You are viewing a plain text version of this content. The canonical link for it is here.

Posted to dev@solr.apache.org by Rudi Seitz <ru...@gmail.com> on 2023/03/17 17:32:45 UTC

Re: seeking feedback on edismax term-centric/field-centric proposal to resolve mm issue

I've made a draft PR for issue I wrote about back in January -- edismax's
unpredictable "flip" between field-centric and term-centric query
structures.

https://github.com/apache/solr/pull/1463

If anyone's interested in this issue but needed to see some code, now
there's a draft to look at.

In a nutshell, here's what the PR does:

1) during query analysis, when field analyzers generate Tokens that get
converted into Terms and eventually into TermQueries, we now store the
startOffset from the Token on the generated TermQuery.

2) when edismax attempts to restructure a field-centric query as a
term-centric one, it now attempts to use a better heuristic than the
previous one. The new approach regroups the query clauses according to
startOffset.

This means that edismax can stay with a term-centric query structure even
when the different field analyzers output differing numbers of tokens.
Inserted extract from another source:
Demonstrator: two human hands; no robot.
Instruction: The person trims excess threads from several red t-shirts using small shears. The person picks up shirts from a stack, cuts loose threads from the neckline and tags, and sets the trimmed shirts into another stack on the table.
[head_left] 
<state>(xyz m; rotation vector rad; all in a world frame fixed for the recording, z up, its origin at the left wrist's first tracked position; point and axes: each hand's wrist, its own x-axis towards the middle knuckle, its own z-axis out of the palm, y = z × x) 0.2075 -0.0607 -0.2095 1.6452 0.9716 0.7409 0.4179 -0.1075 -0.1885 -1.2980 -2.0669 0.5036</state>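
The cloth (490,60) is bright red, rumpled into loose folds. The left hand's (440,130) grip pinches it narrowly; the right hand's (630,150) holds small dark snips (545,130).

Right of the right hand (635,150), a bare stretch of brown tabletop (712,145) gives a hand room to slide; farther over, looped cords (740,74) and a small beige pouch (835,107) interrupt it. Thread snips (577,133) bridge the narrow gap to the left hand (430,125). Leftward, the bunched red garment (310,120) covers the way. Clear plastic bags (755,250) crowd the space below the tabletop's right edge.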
I had thought the proposed change would require updates in both the lucene
and solr repos, but I found a way to get the draft PR working in a
self-contained way, with only changes inside the solr repo. This did
involve copying the QueryBuilder class from lucene into solr. A final
version of this change would probably want to avoid that duplication and
make the QueryBuilder changes directly in the lucene repo, but I hope the
current approach makes things easier to review & test at this draft stage.

Feedback invited.

Rudi

On Tue, Jan 17, 2023 at 2:45 PM Rudi Seitz <ru...@gmail.com> wrote:

> Hi everyone,
>
> I've been looking into a known issue where edismax sometimes switches from
> a term-centric to a field-centric query generation style. This happens when
> sow=false and the per-field analyzers generate differing numbers of tokens.
> It's a problem worth solving because it causes inconsistency with the
> semantics of the mm parameter.
>
> I wrote a proposal for fixing this in SOLR-16594
> <https://issues.apache.org/jira/browse/SOLR-16594> and am gently nudging
> to see if anyone has feedback on the proposal. Do you think this approach
> might work, or could you help me by explaining why it wouldn't work? It'd
> be great to hear from anyone who's interested in this topic, on the ticket
> directly or via this email thread. Thanks in advance!
>
> Rudi
>
> PS. There's more detail in the ticket, including links to other tickets &
> blog entries, but here's a summary:
>
> 1) The challenge in generating a term-centric query when sow=false is that
> the tokens that come out of an analysis chain don't have explicit pointers
> to the input terms that they should be grouped by.
> 2) When the field analyzers all generate the same number of tokens,
> edismax rewrites an initial set of field-centric clauses as term-centric
> ones, using clause-position as a grouping heuristic, but this doesn't work
> if there are differing numbers of tokens.
> 3) The current proposal is to use the startOffset of a token as the basis
> for doing term-centric grouping.
> 4) There's an implementation challenge here because startOffset is not
> propagated to the Term objects that edismax works with, but it could be.
>

Re: seeking feedback on edismax term-centric/field-centric proposal to resolve mm issue

Posted by Alessandro Benedetti <a....@sease.io>.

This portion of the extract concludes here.